[[ THE INPUT open ]]

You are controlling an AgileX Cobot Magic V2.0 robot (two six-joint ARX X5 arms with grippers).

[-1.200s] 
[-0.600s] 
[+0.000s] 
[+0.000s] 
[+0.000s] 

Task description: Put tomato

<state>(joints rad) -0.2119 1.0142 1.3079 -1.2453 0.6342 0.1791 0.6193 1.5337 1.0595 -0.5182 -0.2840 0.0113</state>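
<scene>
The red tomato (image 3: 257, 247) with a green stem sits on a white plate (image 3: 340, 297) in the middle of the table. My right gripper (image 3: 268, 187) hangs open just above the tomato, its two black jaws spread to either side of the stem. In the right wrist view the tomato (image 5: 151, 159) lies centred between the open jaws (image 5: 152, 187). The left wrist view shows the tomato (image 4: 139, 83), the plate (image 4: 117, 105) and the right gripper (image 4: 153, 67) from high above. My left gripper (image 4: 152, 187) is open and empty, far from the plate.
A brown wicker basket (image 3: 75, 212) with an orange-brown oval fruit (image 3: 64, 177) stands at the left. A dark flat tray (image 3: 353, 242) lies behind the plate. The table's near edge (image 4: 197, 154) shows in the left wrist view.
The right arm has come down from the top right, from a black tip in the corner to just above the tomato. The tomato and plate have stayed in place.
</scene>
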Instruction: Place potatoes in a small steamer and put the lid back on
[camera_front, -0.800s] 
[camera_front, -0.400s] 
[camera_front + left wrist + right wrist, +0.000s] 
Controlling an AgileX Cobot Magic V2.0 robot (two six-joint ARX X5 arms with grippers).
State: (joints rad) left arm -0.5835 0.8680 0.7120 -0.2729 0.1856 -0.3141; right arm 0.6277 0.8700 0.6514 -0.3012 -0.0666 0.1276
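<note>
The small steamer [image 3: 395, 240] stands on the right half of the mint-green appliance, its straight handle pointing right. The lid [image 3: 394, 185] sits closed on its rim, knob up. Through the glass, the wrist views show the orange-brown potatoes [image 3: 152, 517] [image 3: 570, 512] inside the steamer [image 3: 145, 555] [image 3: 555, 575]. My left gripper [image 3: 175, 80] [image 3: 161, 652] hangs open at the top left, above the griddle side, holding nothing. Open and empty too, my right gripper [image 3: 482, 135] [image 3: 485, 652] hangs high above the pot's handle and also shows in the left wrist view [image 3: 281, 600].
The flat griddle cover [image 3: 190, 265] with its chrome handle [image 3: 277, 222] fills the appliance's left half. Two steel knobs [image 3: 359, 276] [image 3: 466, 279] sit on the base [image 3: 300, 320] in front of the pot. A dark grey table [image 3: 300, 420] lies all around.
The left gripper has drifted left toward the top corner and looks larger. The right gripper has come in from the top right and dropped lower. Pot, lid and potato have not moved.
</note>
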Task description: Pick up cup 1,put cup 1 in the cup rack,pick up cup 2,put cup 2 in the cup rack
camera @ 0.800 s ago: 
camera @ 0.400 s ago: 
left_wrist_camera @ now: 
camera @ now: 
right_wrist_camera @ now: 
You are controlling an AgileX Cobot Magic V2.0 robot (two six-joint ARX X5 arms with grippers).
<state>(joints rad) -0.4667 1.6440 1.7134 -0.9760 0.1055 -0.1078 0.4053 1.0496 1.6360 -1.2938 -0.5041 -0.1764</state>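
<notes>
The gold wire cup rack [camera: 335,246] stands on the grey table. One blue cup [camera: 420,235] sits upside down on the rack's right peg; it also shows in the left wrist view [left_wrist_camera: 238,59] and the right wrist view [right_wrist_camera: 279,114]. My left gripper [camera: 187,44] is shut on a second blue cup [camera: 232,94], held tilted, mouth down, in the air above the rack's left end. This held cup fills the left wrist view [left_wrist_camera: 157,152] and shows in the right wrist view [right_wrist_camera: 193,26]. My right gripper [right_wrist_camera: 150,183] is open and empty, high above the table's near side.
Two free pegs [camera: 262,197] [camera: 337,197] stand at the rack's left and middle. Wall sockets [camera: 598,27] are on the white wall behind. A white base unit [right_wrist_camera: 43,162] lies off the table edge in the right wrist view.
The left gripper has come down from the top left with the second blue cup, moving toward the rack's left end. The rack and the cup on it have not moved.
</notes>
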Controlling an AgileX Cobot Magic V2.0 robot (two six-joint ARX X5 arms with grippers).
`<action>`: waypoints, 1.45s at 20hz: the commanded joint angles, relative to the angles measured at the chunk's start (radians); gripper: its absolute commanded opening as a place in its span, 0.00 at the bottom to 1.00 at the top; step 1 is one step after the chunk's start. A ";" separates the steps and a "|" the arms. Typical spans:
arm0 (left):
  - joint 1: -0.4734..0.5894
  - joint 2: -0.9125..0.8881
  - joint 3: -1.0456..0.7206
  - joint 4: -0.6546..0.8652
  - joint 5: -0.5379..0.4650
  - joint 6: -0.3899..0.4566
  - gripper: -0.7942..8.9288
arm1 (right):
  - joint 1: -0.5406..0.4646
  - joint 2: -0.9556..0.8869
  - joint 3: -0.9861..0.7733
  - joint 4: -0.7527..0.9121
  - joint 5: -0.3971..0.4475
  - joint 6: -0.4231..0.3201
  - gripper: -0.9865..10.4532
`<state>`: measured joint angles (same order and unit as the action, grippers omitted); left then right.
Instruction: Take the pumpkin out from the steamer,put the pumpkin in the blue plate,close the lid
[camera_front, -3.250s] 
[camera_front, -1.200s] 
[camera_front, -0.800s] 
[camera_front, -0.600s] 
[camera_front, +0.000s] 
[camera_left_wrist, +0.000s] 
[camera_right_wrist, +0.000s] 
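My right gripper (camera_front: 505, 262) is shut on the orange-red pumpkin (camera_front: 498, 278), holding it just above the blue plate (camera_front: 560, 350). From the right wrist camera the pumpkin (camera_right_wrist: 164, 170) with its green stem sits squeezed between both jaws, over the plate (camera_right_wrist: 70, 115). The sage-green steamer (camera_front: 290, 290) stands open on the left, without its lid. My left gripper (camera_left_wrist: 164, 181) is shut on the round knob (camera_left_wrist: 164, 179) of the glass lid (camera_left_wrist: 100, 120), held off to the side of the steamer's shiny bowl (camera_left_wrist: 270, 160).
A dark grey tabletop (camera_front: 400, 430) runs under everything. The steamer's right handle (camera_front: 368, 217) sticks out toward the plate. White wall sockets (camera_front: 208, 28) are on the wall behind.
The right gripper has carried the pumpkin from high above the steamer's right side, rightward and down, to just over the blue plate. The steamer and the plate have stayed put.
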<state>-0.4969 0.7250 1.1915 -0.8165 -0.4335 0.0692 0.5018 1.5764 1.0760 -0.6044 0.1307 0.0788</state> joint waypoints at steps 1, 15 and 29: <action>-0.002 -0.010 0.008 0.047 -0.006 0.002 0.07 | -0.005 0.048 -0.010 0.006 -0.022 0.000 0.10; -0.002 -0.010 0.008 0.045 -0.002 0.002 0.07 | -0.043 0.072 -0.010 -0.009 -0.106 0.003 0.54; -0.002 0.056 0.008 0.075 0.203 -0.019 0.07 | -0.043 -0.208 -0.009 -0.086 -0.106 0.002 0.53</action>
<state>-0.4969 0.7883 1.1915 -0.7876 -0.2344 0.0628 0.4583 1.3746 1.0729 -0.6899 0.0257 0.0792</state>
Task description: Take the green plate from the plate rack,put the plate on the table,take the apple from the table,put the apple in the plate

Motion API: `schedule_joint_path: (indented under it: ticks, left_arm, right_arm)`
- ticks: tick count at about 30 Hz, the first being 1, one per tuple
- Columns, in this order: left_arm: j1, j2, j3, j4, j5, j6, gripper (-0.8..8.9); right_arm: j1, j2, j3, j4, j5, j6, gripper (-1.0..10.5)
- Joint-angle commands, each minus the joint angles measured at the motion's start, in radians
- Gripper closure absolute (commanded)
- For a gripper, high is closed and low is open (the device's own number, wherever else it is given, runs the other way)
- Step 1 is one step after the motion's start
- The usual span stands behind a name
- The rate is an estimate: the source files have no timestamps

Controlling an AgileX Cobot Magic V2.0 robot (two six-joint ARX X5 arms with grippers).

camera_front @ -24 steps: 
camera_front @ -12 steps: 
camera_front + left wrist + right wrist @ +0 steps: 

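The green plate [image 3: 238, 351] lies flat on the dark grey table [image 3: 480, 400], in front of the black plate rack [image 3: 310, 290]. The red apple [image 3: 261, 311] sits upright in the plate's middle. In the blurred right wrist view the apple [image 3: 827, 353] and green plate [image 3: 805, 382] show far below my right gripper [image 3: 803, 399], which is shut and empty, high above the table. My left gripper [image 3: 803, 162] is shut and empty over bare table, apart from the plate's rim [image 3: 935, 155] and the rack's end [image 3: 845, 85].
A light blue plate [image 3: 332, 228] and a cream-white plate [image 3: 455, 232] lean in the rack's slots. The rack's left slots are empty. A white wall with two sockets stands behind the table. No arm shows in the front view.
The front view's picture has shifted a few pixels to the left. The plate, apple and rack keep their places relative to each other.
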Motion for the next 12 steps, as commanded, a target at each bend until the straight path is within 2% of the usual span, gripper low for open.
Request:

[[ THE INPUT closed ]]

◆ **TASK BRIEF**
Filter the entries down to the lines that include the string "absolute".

◆ **TASK RESULT**
`<action>`: waypoints, 1.45s at 20hz: the commanded joint angles, relative to the angles measured at the chunk's start (radians); gripper: its absolute commanded opening as a place in its span, 0.00 at the bottom to 1.00 at the top; step 1 is one step after the chunk's start. A ";" separates the steps and a "|" the arms. Typical spans:
- Gripper closure absolute (commanded)

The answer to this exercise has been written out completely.